To qualify to compete in the Promotional League, teams must place high enough (1st place, with some regions also having 2nd place qualify) in their respective regional league. Only 1st teams can qualify for the Promotional League, and therefore the EKL, and qualifying clubs must also have a total of at least three teams in order to be eligible.

== Changes to League Size ==
Previous editions of the EKL have had varying numbers of competing teams - the 2017-18 season was the most recent time the league size was altered, increasing the size from 8 to 10 teams.

== EKL and Promotional Final Format and Venues ==
Prior to the COVID-19 Pandemic, the promotional and EKA playoffs took place on consecutive weekend days (semi-finals on Saturday, and finals on Sunday).

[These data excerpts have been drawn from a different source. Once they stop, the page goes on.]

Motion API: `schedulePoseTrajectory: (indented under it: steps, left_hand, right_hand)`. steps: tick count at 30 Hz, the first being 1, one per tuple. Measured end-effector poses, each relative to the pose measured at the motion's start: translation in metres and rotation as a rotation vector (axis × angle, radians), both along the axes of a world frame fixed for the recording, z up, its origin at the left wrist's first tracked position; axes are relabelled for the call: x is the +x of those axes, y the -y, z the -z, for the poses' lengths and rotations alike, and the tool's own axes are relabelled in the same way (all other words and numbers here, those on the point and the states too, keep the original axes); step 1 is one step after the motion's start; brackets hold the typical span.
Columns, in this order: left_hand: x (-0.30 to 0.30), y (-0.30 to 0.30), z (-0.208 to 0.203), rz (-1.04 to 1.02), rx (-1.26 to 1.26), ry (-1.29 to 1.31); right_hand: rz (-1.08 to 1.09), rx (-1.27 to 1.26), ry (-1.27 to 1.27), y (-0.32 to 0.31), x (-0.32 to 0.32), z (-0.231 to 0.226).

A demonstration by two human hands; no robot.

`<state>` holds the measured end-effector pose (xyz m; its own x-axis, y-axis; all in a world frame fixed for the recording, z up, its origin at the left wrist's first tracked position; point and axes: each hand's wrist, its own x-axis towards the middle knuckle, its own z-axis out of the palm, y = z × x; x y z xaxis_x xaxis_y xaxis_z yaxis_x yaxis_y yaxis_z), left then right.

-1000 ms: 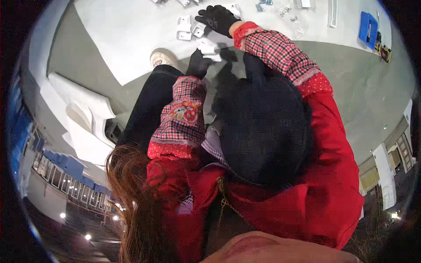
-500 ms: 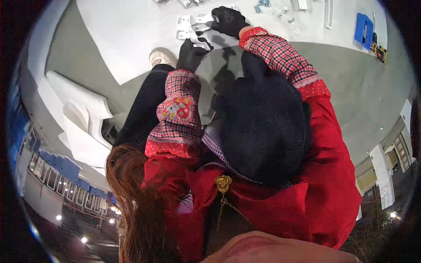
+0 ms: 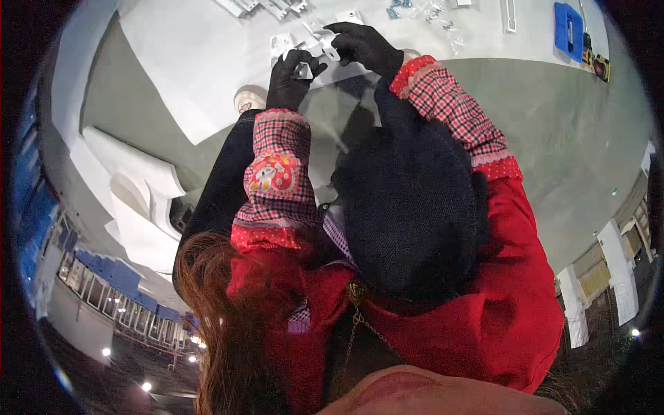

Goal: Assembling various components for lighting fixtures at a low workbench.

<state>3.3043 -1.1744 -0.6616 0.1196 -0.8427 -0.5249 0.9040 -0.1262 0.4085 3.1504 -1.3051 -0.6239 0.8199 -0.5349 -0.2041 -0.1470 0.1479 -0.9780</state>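
Both my hands wear black gloves and work above a white sheet (image 3: 166, 76). My left hand (image 3: 289, 81) is closed round a small white bracket (image 3: 303, 70), which shows between its thumb and fingers. My right hand (image 3: 370, 50) reaches in from the right with bent fingers around a white curved bracket (image 3: 329, 48); the fingers partly hide where they touch it. Just beyond the left hand, another white bracket (image 3: 281, 44) lies on the sheet. A small white part (image 3: 350, 16) is behind the right hand.
Several metal parts (image 3: 277, 7) lie at the far edge. Bolts and clear bags (image 3: 432, 14) are right of my hands, then a white strip (image 3: 510, 15), a blue tray (image 3: 568, 32) and a black-and-yellow tool (image 3: 600, 66). Crumpled white sheeting (image 3: 131, 180) is at left.
My left hand has shifted slightly left and up with its bracket, turning it. The right hand has moved a little right and down, its fingers now more spread around the curved bracket.
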Motion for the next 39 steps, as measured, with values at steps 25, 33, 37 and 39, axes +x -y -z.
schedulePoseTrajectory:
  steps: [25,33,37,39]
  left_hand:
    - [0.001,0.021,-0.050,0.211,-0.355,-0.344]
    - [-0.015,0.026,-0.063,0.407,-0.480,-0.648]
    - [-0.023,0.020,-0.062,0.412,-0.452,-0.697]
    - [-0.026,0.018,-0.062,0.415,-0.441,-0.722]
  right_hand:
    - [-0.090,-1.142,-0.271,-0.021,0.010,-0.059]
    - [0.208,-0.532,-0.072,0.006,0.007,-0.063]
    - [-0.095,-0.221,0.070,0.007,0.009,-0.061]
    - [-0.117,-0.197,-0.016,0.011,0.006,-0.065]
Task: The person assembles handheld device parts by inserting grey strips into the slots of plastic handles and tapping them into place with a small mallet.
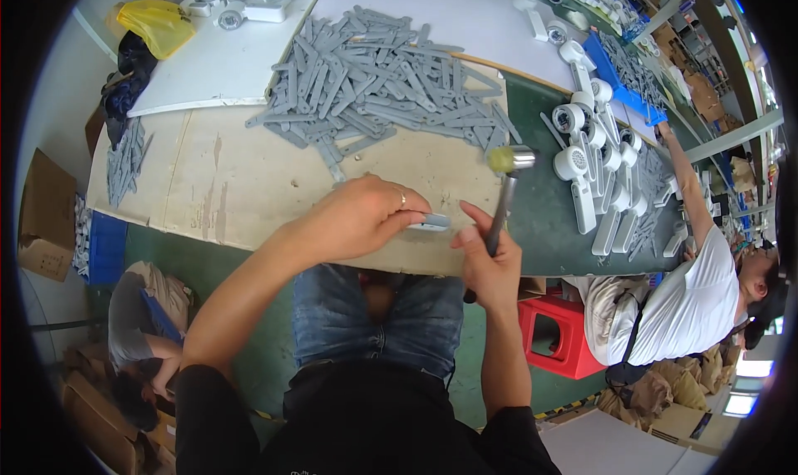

Prior to 2018, the promotional playoffs took a round-robin format.

Prior to 2017, the EKL playoffs were hosted at Whitgift School, London, for several years. In 2017, the EKA hosted the finals at the K2 Arena, Crawley. The 2018 and 2019 playoff finals were hosted at the Copper Box Arena in London. The 2020 edition was also due to take place at the Copper Box, but was cancelled due to the COVID-19 pandemic. Following the pandemic, the 2022-2024 finals were hosted at the University of East Anglia SportsPark. The 2025 finals returned to the K2 arena, and this venue is also booked for 2026.

| Year | Venue |
|---|---|
| 2017 | K2 |
| 2018 | Copper Box Arena |
| 2019 | Copper Box Arena |
| 2020 and 2021 | Cancelled due to Pandemic |
| 2022 | UEA SportsPark |
| 2023 | UEA SportsPark |
| 2024 | UEA SportsPark |
| 2025 | K2 |
| 2026 | K2 |

== Progression to European Competition ==
Historically, the winner of the ELK grand final would progress to the Europa Cup Competition the following season, and the runner up would progress to the Europa Shield Competition. Since the 2022–2023 season, the Korfball Champions League has replaced these competitions, with the teams finishing the EKL playoffs in places 1-3 usually qualifying for the different tiers of champions league competition.